Le Danemark est l’un des pays qui effectue le plus d’examens COVID-19 par rapport à sa population. Avec 8 891 tests pour cent mille habitants (514 765 au total) au 22 mai, il se classe huitième dans le ratio de tests par personne. Un mois après le début de la désescalade, le taux d’infections, loin d’augmenter, est tombé à 0,6. Stimulé par les chiffres, la plus haute responsabilité pour les infections de l’Institut national de la santé, Kare Molbak, a considéré l’épidémie comme contrôlée et exclut une deuxième vague dans le pays. « Si le virus était hors de contrôle et que nous ne faisions rien, il y aurait un risque de deuxième épidémie. Mais nous avons beaucoup appris de la maladie, nous avons la possibilité de tester et d’isoler les personnes exposées. Nous pourrions le couper », a-t-il déclaré le 12 mai, tout en acceptant la possibilité de repousses occasionnelles à mesure que la société s’ouvrait.
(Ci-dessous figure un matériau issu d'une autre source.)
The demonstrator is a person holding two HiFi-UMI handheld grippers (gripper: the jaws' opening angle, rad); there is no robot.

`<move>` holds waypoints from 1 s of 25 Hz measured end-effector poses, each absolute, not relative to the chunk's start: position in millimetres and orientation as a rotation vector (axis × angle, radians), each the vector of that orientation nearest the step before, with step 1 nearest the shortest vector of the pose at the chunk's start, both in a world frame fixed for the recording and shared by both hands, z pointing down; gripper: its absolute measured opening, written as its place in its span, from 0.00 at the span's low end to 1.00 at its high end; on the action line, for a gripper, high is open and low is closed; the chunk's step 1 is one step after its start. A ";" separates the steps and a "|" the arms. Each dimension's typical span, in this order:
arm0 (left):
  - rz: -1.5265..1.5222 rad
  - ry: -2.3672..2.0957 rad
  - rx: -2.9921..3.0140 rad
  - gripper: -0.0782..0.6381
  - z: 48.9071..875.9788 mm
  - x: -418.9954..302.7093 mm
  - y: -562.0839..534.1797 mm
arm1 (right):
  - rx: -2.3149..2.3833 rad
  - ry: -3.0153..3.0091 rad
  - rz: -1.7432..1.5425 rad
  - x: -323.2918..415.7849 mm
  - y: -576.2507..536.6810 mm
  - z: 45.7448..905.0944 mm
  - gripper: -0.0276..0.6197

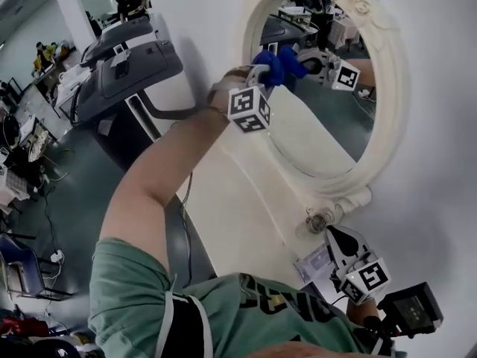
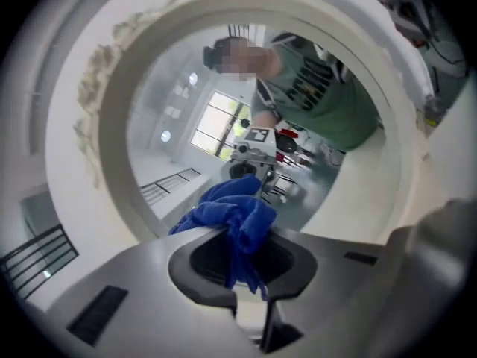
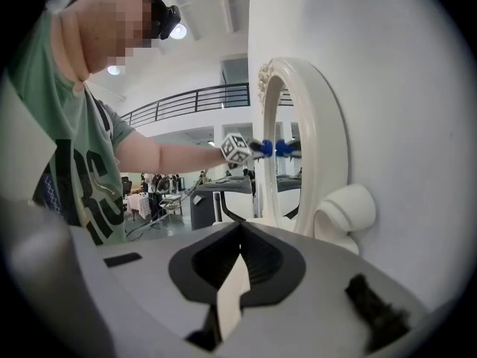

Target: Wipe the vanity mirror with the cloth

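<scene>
Left gripper [image 1: 261, 72] clamps one blue cloth [image 1: 271, 61] against one oval mirror [image 1: 328, 133].

A white vanity top [image 1: 242, 189] runs in front of the vanity mirror [image 1: 328, 136], and the mirror's scrolled foot [image 1: 328, 216] meets it at the frame's lower end; whether the foot bears on the top or on the wall behind cannot be told. 1 small printed card [image 1: 311, 263] lies on the top just beside that foot. Well away from the mirror, past the top's edge, the grey floor [image 1: 82, 177] carries 1 treadmill [image 1: 127, 62] and loose cables [image 1: 48, 200].
</scene>
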State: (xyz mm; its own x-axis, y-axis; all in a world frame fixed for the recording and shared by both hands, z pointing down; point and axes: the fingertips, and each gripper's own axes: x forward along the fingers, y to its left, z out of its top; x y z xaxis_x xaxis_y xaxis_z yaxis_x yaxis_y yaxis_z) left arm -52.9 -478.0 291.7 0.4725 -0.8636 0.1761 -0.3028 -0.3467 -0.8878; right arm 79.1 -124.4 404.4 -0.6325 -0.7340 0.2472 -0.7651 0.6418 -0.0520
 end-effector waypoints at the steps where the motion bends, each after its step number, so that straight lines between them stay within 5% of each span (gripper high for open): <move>1: -0.774 1.006 -1.848 0.20 248.0 -53.6 -475.7 | 1.235 -2.665 0.217 78.9 -124.2 401.6 0.06; 8: -0.684 1.074 -1.637 0.20 81.1 -47.8 -458.7 | 1.257 -2.707 0.158 85.8 -117.2 391.3 0.06; 25: -0.751 1.031 -1.489 0.20 112.4 -18.2 -466.0 | 1.300 -2.689 0.252 101.2 -107.1 407.4 0.06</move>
State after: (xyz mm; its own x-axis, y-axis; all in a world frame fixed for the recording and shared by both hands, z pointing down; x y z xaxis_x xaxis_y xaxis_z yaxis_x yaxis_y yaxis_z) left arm -18.2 -466.0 112.4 0.4159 -0.9054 -0.0848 -0.1971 0.0013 -0.9804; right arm 101.2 -107.1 407.4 -0.6151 -0.7623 0.2014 -0.7864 0.6114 -0.0875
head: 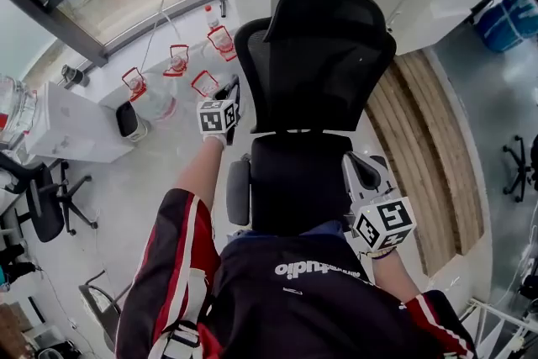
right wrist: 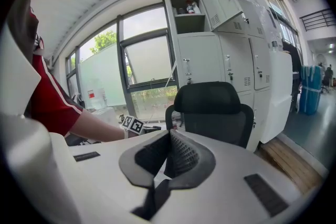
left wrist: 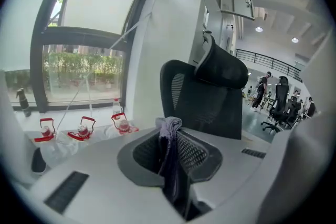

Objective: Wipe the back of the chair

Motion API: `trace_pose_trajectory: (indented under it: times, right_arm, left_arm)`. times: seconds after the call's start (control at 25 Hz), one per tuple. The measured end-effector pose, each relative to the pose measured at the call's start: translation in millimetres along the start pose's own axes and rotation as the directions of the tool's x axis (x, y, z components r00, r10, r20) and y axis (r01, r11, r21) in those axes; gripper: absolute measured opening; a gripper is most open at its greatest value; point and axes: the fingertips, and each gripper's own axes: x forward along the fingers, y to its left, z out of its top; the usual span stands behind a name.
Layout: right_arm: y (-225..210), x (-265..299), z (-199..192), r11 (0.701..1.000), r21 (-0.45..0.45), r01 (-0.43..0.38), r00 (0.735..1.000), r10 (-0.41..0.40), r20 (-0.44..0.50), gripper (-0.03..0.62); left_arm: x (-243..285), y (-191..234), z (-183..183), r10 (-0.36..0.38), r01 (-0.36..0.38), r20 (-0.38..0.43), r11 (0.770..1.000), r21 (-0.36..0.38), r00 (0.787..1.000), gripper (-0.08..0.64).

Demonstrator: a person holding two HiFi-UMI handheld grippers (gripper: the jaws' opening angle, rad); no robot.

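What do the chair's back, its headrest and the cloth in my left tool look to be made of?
Back: black mesh fabric with a matt finish; light shows through the weave near its edge.
Headrest: probably padded fabric or foam, smooth, opaque black.
Cloth: soft grey textile, perhaps microfibre; it bunches and hangs limp.

left tongs (left wrist: pixel 171 147) pinching a grey cloth (left wrist: pixel 169 127) (bunched on top), black chair (left wrist: pixel 207 105) ahead
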Motion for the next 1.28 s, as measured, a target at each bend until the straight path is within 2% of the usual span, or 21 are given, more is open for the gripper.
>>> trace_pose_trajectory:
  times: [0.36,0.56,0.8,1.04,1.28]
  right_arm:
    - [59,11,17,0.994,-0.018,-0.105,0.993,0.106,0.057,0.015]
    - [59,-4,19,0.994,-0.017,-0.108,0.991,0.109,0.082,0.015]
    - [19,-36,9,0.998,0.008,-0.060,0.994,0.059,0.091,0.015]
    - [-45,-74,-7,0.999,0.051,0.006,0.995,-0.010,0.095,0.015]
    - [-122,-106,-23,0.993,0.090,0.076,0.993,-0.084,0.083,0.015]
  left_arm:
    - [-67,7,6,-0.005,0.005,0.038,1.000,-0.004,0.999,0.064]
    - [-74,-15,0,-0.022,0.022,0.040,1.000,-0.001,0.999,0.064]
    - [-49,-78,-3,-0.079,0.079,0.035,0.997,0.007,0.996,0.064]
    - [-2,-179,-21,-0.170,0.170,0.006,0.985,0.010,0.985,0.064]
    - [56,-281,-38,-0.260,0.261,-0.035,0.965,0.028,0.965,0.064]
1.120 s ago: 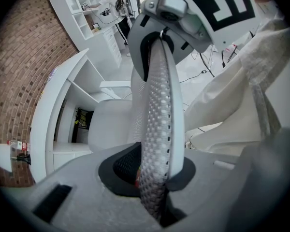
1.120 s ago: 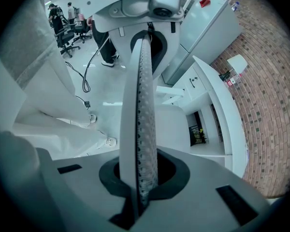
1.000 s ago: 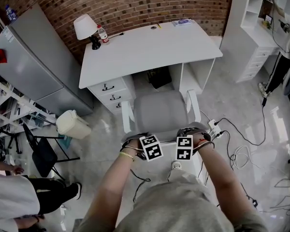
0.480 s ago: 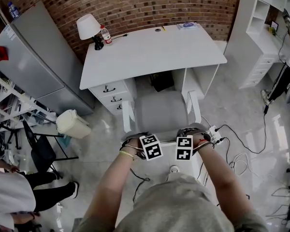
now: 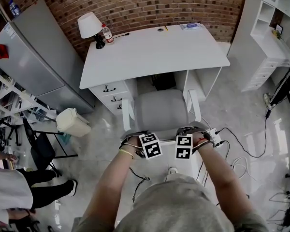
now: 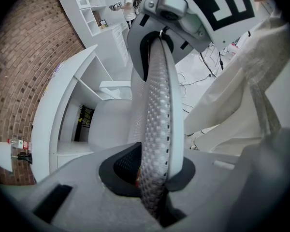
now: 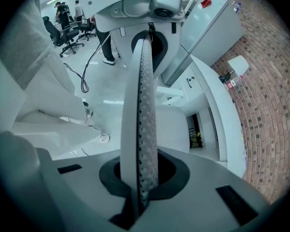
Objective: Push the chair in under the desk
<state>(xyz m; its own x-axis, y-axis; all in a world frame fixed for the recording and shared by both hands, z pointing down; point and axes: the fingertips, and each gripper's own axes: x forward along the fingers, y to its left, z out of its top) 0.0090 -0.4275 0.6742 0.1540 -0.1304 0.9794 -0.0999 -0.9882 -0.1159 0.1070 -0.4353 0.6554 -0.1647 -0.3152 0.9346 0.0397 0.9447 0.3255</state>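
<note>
A grey office chair (image 5: 160,109) with white armrests stands in front of the white desk (image 5: 154,50), its seat front at the desk's opening. My left gripper (image 5: 136,140) and right gripper (image 5: 195,135) point down, side by side, on the top edge of the chair's backrest. In the left gripper view the mesh backrest (image 6: 157,129) runs between the jaws of the left gripper (image 6: 152,197), which are shut on it. The right gripper (image 7: 140,197) is likewise shut on the backrest's thin edge (image 7: 141,105).
Desk drawers (image 5: 111,93) flank the opening on the left. A lamp (image 5: 89,25) and a bottle (image 5: 107,34) stand on the desk. Left of the chair are a waste bin (image 5: 72,123), a fridge (image 5: 29,52) and a black folding chair (image 5: 41,151). Cables and a power strip (image 5: 217,139) lie on the right.
Both grippers and the chair have moved toward the desk together; the seat now sits closer to the desk's opening. The grips on the backrest are unchanged.
</note>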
Frederiksen insiste cependant sur le fait que l’agent pathogène est toujours présent dans la communauté danoise et que les mesures sanitaires « sont aussi importantes maintenant qu’elles l’étaient il y a quelques mois ». Pour cette raison, le 12 mai, il a annoncé une stratégie épidémiologique « plus offensive », canalisée par une nouvelle institution qui agit comme un « muscle opérant » et qui permet de suivre les contacts des personnes infectées, dépassant le chiffre actuel de 10 000 tests quotidiens et garantissant la fourniture de matériel sanitaire. «Nous avons réussi à maîtriser le coronavirus grâce à un solide effort collectif. Mais si la propagation recommence, il faut le savoir à temps. Nous avons besoin d’une trace efficace pour isoler les malades et briser la chaîne de l’infection sans avoir à refermer la société « , a expliqué le Premier ministre.